Las suscripciones son la forma más sana de predecir tus ingresos: cobras automáticamente cada período sin perseguir al cliente. En Epifanía puedes crearlas, pausarlas, recuperarlas cuando falla un pago y cancelarlas conservando todo el historial.

Crea una suscripción

  1. Crea un producto recurrente en Pagos → Productos, con su ciclo semanal, mensual o anual.

  2. Véndelo con un enlace de pago, una factura o un formulario de pedido.

  3. Cuando el cliente paga, la suscripción queda activa y se cobrará sola al llegar cada nuevo ciclo.

Pausa y reanuda

Si un cliente te pide tiempo (vacaciones, una dificultad temporal), pausa su suscripción desde su perfil de contacto: no se cobra durante la pausa y, al reanudarla, los cobros retoman su ciclo.
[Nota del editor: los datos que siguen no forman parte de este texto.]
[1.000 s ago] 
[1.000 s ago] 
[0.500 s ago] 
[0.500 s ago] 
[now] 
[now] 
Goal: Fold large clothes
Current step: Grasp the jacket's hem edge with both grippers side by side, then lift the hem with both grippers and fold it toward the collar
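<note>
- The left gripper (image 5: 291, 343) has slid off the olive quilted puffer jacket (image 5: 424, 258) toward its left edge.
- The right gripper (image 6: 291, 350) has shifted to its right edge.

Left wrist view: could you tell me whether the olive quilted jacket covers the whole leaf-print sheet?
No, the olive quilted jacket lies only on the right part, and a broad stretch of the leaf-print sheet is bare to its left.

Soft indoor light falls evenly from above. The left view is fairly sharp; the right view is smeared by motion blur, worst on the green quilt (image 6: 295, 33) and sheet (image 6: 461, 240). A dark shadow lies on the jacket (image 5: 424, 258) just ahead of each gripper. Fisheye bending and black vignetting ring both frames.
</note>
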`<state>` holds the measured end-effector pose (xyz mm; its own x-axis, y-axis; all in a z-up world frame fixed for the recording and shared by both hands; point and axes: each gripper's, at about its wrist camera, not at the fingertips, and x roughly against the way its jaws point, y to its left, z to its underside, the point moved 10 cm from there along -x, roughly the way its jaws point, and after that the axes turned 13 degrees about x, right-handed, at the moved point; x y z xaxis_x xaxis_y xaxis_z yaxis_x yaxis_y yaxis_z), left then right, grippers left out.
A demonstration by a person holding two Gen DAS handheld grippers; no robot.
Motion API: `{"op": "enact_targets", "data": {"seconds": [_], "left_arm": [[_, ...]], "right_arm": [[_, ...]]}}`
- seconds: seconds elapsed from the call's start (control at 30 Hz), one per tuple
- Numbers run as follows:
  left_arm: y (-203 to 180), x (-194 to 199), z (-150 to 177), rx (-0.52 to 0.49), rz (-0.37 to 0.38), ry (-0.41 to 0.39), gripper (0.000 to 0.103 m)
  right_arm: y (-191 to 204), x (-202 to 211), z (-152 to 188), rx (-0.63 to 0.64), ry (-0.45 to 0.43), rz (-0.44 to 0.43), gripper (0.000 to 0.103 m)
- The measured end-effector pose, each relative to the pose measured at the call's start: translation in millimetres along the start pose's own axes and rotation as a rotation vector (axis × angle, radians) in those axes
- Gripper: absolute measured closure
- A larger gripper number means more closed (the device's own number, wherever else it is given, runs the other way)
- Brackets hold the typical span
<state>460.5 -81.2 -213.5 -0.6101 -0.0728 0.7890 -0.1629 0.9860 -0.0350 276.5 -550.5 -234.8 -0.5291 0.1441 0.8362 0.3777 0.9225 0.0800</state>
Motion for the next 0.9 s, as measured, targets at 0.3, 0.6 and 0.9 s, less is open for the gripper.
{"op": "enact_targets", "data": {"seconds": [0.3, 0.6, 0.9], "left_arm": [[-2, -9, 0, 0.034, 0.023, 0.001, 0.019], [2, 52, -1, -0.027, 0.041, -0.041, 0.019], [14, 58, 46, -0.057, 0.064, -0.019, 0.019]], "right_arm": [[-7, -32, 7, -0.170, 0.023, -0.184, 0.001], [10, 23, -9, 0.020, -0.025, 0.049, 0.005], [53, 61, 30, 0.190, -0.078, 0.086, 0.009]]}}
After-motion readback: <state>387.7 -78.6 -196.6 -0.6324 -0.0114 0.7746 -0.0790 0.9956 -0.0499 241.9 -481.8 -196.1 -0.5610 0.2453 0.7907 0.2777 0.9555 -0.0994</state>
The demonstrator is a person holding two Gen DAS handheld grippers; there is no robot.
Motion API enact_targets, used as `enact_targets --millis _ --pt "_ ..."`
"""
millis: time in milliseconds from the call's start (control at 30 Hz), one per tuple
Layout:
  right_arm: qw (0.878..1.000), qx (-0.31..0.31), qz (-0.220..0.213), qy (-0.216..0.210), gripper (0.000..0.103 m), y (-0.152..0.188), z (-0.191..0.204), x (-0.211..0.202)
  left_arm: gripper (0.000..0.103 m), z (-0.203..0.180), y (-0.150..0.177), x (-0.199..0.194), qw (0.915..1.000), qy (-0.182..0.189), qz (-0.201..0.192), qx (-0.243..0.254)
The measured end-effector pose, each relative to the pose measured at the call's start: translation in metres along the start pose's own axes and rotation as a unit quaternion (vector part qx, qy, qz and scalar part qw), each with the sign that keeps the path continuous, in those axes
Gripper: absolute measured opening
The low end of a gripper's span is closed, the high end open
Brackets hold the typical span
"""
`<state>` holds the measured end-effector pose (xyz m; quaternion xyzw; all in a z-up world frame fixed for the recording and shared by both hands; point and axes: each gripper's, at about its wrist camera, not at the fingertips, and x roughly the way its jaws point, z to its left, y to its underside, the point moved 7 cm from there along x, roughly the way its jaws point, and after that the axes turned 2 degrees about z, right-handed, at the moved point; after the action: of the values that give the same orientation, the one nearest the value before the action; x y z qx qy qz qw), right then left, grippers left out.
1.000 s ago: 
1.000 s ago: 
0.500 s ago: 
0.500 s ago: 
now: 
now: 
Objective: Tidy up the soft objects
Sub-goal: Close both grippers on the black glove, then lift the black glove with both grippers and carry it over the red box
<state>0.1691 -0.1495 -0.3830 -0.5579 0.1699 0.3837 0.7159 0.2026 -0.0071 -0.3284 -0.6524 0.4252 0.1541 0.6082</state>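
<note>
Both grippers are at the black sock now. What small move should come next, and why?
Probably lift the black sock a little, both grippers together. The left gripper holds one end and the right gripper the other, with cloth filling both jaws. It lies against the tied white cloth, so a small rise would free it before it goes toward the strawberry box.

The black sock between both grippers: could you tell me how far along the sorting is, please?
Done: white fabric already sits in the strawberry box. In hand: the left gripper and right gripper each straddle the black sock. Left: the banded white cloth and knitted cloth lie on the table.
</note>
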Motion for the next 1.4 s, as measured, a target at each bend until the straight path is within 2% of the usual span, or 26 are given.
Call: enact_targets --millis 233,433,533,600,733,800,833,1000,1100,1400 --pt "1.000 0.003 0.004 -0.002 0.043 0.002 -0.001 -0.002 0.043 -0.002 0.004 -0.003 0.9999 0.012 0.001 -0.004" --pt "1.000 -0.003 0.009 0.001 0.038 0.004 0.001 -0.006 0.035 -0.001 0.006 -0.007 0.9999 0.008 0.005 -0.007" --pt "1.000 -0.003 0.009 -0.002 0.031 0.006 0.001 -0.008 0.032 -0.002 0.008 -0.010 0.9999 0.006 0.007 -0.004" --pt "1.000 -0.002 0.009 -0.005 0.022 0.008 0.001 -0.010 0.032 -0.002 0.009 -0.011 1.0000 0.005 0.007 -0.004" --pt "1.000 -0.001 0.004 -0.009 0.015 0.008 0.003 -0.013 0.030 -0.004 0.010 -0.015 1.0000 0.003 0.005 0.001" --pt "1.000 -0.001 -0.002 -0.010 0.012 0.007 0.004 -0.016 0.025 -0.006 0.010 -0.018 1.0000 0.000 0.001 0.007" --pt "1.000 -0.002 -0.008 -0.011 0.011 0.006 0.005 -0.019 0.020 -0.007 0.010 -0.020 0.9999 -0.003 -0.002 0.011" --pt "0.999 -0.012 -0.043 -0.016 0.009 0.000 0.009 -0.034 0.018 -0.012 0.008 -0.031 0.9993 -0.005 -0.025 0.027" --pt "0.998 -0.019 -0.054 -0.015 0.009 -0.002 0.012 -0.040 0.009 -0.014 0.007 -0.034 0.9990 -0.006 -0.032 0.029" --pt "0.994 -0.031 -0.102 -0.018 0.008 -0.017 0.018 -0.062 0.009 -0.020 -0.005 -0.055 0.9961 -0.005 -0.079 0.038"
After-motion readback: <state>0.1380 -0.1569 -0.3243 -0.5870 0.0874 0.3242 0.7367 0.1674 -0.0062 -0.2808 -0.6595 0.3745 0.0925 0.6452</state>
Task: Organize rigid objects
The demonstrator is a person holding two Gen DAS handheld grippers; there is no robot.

Pausar suele ser mejor que cancelar cuando quieres conservar la relación comercial.

Cuando falla un pago

Las tarjetas expiran, se bloquean o no tienen fondos. Cuando un cobro falla, Epifanía reintenta automáticamente en los días siguientes sin que hagas nada. Si el pago sigue fallando:

  1. Revisa la suscripción en el perfil del contacto para ver el motivo del fallo.

  2. Envíale un enlace para que actualice su tarjeta.

  3. Si no responde, decide entre pausar o cancelar.

Cancela sin perder historial

Cancelar una suscripción detiene los cobros futuros, pero el historial de pagos, facturas y conversaciones del cliente permanece intacto en su perfil. Si vuelve más adelante, puedes crearle una suscripción nueva en minutos con toda su información a mano.

Todo visible en el perfil del contacto

En cada contacto encuentras la pestaña de pagos con sus suscripciones activas, pausadas y canceladas, además de sus facturas y transacciones. Ahí mismo puedes pausar, reanudar o cancelar sin buscar en menús.

Avisa de pagos fallidos sin vigilar

Crea una automatización con el disparador de pago fallido: cuando un cobro no pasa, el cliente recibe automáticamente un correo o mensaje con el enlace para actualizar su tarjeta, y tú una notificación para darle seguimiento personal si hace falta. Tu flujo de caja se defiende solo mientras tú te dedicas a vender.